Randomized evaluation of routine beta-blocker therapy after myocardial infarction quality of life (RQoL): design and rationale of a multicentre, prospective, randomized, open, blinded endpoint study.

ABSTRACT

Aims: Most cases of acute myocardial infarction (MI) in Sweden are treated with long-term ß-blocker therapy as secondary prevention. Case studies and patient reports have indicated negative effects of ß-blockers including symptoms of depression, fatigue, sexual dysfunction, and general low mood, all related to reduced quality of life (QoL). To date, no recent large-scale, randomized trial has explored the effects of ß-blockers on these factors. Methods and results: The ongoing Randomized Evaluation of Decreased Usage of beta-bloCkErs after myocardial infarction (REDUCE) quality of life (RQoL) study is a multicentre, prospective, randomized pre-specified substudy aiming to evaluate the effects of ß-blockers on self-reported measures of QoL. Following randomized allocation to long-term ß-blocker or no ß-blocker treatment, patients complete a total of six baseline measures pertaining to QoL, sexual functioning, and perceived side effects. Data collection is optionally carried out online through a unique and secure portal and repeated again at two follow-up time points. Recruitment began in July 2018. Data from the first 100 patients showed that at the first follow-up, 93% had completed the questionnaires, which decreased to 81% at the second follow-up. The method of digital data collection was utilized by over half of the patients recruited so far.
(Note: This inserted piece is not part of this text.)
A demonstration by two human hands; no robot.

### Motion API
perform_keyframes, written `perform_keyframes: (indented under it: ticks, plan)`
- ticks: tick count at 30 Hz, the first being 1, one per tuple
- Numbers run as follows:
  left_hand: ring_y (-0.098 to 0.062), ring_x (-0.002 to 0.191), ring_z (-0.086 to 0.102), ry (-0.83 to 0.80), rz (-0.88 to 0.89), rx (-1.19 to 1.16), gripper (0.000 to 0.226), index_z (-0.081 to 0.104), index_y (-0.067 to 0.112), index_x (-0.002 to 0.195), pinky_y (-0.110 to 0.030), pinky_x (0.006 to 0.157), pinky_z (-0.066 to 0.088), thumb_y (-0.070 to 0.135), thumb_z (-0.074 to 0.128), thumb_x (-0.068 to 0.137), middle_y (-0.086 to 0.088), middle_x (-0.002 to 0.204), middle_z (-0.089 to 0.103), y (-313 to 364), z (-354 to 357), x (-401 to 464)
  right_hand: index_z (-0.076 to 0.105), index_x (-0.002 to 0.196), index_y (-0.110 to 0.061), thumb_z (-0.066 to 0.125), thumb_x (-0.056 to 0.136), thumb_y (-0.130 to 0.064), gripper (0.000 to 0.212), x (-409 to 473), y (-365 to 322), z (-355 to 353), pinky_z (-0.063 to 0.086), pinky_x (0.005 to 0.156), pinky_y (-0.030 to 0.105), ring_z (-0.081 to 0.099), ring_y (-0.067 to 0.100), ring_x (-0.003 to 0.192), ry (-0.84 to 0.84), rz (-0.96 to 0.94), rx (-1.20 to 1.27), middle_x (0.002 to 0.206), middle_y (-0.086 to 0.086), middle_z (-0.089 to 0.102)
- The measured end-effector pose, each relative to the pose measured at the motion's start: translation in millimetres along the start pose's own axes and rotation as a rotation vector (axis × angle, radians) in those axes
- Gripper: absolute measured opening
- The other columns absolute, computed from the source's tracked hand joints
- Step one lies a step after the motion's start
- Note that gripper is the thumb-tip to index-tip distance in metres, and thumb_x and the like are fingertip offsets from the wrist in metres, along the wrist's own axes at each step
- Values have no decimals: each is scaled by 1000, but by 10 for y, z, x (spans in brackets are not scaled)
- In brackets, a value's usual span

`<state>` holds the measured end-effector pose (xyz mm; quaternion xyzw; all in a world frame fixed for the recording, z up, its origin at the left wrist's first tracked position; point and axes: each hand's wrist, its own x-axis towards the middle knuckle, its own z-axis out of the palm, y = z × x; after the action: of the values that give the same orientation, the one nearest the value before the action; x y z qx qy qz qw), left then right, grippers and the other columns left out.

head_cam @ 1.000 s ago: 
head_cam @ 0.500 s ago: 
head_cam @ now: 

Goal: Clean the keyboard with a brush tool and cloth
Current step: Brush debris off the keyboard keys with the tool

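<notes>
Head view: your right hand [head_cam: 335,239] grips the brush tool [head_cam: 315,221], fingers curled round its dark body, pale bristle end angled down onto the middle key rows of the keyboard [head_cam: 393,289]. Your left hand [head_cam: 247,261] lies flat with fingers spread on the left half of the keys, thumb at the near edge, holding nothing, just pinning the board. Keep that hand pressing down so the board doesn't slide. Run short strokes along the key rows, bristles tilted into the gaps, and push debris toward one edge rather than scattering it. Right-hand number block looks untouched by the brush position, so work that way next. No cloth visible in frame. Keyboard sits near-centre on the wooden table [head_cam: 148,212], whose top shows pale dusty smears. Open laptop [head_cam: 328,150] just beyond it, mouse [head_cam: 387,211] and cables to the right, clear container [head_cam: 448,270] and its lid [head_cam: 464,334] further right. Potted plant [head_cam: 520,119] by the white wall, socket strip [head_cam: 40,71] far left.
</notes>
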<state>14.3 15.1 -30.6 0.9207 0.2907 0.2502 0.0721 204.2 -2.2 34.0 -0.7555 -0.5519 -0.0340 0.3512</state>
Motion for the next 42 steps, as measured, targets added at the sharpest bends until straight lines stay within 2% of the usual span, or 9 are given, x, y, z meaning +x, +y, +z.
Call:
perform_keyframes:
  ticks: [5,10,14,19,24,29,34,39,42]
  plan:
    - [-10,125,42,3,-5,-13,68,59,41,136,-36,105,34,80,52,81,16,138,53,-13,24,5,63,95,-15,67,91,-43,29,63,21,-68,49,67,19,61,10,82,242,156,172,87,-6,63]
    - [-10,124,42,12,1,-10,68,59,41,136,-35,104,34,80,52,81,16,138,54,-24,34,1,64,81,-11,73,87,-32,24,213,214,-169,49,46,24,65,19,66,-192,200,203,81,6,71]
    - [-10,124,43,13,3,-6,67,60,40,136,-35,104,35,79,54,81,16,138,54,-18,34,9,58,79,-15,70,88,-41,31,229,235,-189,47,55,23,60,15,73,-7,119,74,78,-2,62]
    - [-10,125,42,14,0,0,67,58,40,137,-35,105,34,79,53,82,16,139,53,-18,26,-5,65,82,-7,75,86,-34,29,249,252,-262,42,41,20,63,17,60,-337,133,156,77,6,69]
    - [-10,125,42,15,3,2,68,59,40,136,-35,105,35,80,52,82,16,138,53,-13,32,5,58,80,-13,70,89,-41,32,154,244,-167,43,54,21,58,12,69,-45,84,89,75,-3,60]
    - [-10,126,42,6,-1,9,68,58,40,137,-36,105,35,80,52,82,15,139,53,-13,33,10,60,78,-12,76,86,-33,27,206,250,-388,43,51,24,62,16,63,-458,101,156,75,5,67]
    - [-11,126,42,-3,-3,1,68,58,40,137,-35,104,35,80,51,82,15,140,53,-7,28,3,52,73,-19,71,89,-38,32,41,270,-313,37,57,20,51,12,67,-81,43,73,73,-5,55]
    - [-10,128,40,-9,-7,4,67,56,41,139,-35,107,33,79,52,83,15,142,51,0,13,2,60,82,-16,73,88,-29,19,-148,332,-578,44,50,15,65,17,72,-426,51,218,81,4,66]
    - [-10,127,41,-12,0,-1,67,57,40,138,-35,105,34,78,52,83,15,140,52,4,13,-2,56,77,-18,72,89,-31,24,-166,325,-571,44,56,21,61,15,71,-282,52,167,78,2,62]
Conclusion: Data from the first 100 patients indicate success in terms of study design and recruitment. The RQoL substudy investigates the effects of ß-blockers on self-reported measures of QoL in MI patients and will potentially contribute to the limited knowledge of QoL-related side effects reported in conjunction with ß-blocker use. Clinical trial registration Eudra CT number, 2017-002336-17; Clinical trial.gov identifier, NCT03278509.